__WHAT THE TASK REQUIRES__.
Only the lines from the first line of the records through the line containing "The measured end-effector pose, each" belong in the answer. Copy them exactly.

__RECORDS TO PROCESS__.
□ □ □ □ □ □ □

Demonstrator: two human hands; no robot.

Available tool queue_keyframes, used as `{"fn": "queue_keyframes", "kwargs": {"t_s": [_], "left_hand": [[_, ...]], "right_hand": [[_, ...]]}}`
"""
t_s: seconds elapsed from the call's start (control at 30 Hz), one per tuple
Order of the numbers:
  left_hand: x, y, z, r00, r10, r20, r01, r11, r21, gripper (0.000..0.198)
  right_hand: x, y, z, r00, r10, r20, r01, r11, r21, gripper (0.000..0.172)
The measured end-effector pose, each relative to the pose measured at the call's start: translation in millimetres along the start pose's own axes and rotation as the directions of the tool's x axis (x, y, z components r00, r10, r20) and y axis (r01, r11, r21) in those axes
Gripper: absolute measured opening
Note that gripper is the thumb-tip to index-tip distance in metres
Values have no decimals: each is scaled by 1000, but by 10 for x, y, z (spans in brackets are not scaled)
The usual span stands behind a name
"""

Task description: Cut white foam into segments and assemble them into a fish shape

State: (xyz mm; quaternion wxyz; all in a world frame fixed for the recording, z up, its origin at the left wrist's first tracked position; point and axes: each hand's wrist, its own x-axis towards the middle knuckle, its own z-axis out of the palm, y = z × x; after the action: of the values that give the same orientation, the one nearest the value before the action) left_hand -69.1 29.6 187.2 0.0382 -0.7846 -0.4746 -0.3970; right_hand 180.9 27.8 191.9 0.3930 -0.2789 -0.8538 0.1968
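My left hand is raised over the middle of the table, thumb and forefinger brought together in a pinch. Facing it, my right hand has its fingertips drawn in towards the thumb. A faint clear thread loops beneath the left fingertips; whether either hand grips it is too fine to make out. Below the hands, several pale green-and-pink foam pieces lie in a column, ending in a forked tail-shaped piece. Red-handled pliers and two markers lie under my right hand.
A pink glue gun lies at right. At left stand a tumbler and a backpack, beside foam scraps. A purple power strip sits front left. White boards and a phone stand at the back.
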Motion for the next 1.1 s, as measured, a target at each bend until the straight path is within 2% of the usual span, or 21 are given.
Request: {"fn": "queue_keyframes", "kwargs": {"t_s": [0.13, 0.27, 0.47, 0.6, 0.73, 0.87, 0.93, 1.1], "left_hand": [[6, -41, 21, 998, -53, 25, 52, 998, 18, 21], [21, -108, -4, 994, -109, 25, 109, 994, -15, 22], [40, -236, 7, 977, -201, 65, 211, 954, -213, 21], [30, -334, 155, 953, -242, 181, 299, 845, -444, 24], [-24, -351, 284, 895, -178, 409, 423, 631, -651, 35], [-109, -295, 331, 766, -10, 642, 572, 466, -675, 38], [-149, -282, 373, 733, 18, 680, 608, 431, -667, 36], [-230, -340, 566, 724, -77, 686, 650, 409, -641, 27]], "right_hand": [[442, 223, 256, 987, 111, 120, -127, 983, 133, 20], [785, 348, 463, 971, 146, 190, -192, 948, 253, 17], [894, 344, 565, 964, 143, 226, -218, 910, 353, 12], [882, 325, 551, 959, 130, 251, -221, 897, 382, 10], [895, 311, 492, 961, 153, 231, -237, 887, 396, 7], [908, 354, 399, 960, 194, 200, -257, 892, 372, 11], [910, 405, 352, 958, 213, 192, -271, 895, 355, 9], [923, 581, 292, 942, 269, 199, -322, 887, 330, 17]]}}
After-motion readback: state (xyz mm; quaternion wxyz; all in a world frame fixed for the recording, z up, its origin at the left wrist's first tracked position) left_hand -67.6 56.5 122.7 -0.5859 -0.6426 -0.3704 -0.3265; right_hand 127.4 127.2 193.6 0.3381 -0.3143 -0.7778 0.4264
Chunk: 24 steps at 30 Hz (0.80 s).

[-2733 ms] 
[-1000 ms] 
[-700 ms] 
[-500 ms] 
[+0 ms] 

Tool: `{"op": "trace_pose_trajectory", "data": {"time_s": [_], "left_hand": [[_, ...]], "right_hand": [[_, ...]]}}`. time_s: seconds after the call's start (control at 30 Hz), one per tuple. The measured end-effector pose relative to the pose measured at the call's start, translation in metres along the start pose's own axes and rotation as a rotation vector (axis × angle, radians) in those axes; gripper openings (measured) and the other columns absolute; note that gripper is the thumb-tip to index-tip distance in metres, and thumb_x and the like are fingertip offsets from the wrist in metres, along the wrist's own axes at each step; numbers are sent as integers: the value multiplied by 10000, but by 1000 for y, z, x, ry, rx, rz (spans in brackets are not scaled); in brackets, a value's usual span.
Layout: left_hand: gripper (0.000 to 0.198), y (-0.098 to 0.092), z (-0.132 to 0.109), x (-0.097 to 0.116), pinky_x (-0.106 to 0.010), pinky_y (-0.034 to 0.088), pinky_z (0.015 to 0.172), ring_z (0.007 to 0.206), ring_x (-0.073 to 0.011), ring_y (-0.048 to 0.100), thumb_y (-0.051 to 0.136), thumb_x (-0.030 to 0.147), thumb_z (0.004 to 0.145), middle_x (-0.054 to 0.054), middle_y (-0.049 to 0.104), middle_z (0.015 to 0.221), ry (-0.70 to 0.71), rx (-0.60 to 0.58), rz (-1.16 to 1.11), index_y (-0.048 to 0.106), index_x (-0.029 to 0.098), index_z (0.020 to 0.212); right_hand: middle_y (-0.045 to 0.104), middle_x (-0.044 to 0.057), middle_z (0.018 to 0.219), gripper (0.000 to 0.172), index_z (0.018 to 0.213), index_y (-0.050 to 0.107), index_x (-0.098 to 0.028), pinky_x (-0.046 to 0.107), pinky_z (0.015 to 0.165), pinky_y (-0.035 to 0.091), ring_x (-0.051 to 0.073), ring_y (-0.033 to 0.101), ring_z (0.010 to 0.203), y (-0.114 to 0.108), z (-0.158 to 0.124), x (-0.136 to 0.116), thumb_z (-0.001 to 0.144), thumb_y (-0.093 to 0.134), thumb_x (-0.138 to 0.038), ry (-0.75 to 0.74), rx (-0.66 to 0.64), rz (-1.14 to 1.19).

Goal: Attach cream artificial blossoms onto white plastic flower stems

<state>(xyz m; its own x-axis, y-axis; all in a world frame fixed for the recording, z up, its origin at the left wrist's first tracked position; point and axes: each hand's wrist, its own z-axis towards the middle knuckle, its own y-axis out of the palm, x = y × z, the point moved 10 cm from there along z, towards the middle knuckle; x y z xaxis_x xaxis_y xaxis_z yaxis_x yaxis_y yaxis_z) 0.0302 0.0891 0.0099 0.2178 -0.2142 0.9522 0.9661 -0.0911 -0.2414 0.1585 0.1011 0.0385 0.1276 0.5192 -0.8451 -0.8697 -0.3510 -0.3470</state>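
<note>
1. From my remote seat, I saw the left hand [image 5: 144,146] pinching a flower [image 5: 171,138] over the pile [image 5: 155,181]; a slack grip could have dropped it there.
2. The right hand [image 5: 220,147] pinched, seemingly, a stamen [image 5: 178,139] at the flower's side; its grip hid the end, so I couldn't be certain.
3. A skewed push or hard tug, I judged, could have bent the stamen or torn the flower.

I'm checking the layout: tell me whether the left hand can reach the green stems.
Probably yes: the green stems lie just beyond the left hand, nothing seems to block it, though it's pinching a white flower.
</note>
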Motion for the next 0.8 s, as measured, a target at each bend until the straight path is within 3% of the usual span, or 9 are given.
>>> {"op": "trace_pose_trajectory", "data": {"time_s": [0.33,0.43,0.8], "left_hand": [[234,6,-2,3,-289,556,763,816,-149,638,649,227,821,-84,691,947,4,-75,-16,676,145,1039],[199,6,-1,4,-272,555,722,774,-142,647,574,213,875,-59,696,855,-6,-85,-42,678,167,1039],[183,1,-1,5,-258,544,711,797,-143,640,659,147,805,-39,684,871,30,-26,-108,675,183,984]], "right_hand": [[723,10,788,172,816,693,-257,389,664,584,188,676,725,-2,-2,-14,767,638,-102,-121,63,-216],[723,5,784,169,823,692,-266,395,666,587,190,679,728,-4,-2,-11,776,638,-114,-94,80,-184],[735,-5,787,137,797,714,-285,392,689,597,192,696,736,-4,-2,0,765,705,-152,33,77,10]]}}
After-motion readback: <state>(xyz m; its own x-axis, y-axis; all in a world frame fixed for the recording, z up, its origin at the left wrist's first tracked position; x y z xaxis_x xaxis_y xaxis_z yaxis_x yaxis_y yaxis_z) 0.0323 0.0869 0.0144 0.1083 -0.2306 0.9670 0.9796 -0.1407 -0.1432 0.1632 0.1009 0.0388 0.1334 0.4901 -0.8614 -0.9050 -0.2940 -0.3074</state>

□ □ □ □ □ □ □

__ANSWER BOX__.
Demonstrator: two human hands; no robot.

Available tool queue_keyframes, used as `{"fn": "queue_keyframes", "kwargs": {"t_s": [_], "left_hand": [[_, ...]], "right_hand": [[_, ...]]}}`
"""
t_s: seconds elapsed from the call's start (control at 30 Hz), one per tuple
Order of the numbers:
  left_hand: x, y, z, r00, r10, r20, r01, r11, r21, gripper (0.000..0.198)
  right_hand: x, y, z, r00, r10, r20, r01, r11, r21, gripper (0.000..0.172)
The measured end-effector pose, each relative to the pose measured at the call's start: translation in millimetres along the start pose's own axes and rotation as the directions of the tool's x axis (x, y, z components r00, r10, r20) and y axis (r01, r11, r21) in those axes

No additional response is required.